Heterogeneity in inflammatory responses to endotoxin at the fetomaternal interface

The fetomaternal interface (FMi), comprising fetal chorionic trophoblast cells (CTCs) and maternal decidual stromal cells (DECs), plays a critical role in providing immune tolerance during pregnancy. Intrauterine inflammation is major trigger of adverse outcomes such as preterm birth, yet the cell-specific inflammatory responses at the FMi -; poorly defined. We investigated differential inflammatory responses of fetal and maternal cell populations at the FMi upon exposure to endotoxin (lipopolysaccharide [LPS]). Primary CTCs and DECs were isolated from human term fetal membrane tissues. Cells were treated with LPS (100 ng/mL, 48 h. Transcriptomic profiling, multiplex immunoassays and western blotting was performed. Regulatory network analysis identified upstream drivers of cell-specific responses. LPS induced a pronounced inflammatory response in DECs, marked by high expression of proinflammatory chemokines, and prostaglandin enzymes associated with adverse pregnancy outcomes. In contrast, CTCs exhibited attenuated response, characterized by selective induction of stress-associated genes with minimal activation of inflammatory pathways. Network analysis revealed distinct cell type-specific regulatory hubs, including STAT1 and IRF7 in DECs and RELA and MYD88 in CTCs.

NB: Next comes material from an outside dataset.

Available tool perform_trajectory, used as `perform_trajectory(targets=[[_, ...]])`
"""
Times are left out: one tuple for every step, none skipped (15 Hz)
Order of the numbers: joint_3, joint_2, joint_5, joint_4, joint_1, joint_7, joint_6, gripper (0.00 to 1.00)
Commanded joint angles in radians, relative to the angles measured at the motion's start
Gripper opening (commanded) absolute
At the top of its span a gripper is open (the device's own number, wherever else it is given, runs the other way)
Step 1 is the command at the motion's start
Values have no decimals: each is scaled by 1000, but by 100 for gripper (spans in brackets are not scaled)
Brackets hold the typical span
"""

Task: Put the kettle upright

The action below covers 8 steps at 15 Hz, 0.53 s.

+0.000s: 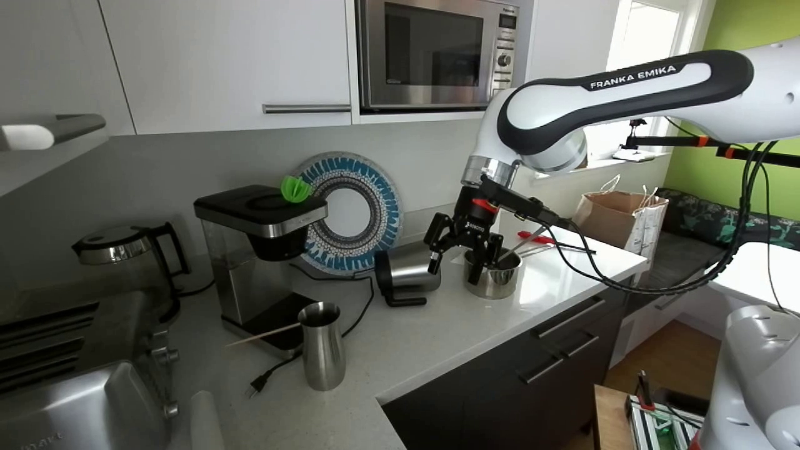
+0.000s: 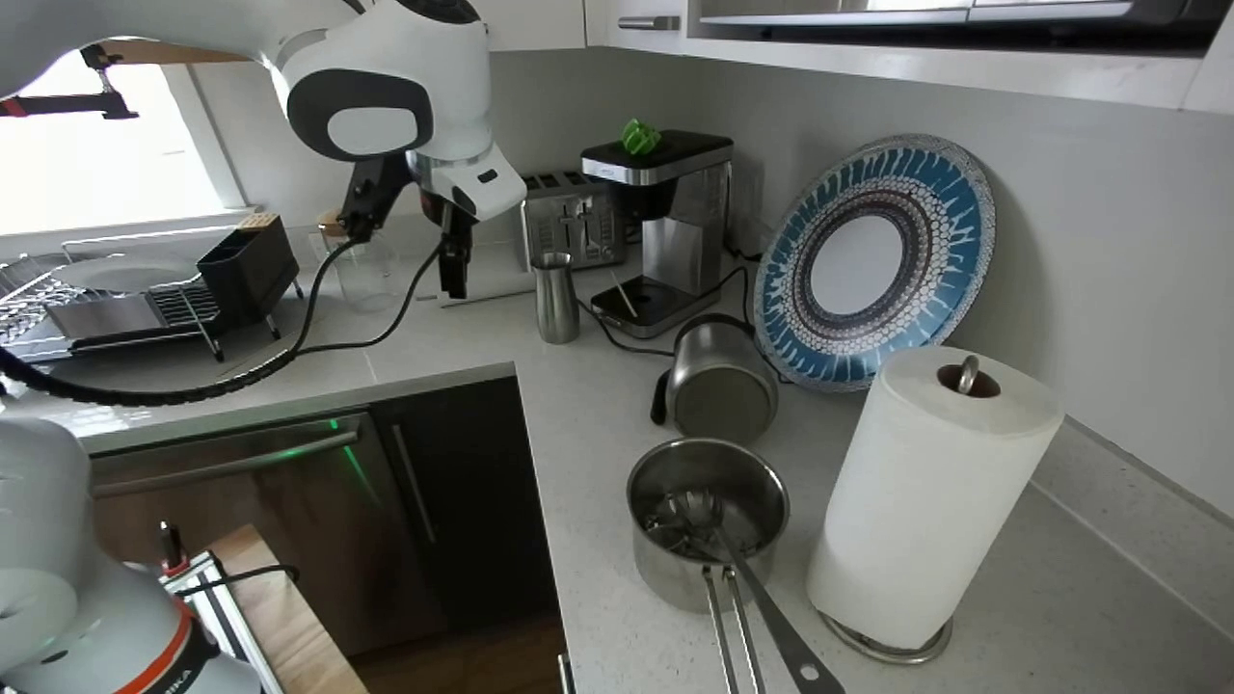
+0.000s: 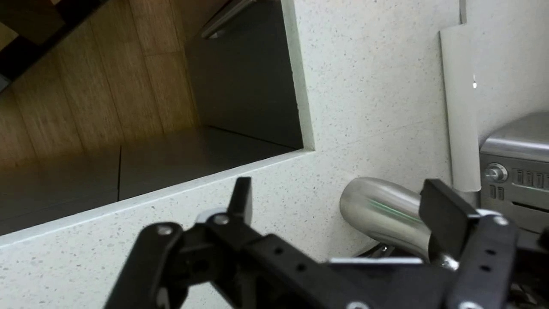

DECs also activated anti-inflammatory signaling and pyroptosis-related pathways, which were largely absent in CTCs, indicating compartmentalized immune regulation Our findings demonstrate fundamental heterogeneity in inflammatory responses at the FMi, with maternal cells exhibiting greater sensitivity to endotoxin-induced activation compared with fetal CTCs. These differential responses may protect the fetus from excessive inflammation. Understanding cell-specific responses provides a foundation for understanding tolerance and mediators of intolerance at the FMi and identifying potential targets for therapeutic strategies in inflammation-associated pregnancy complications.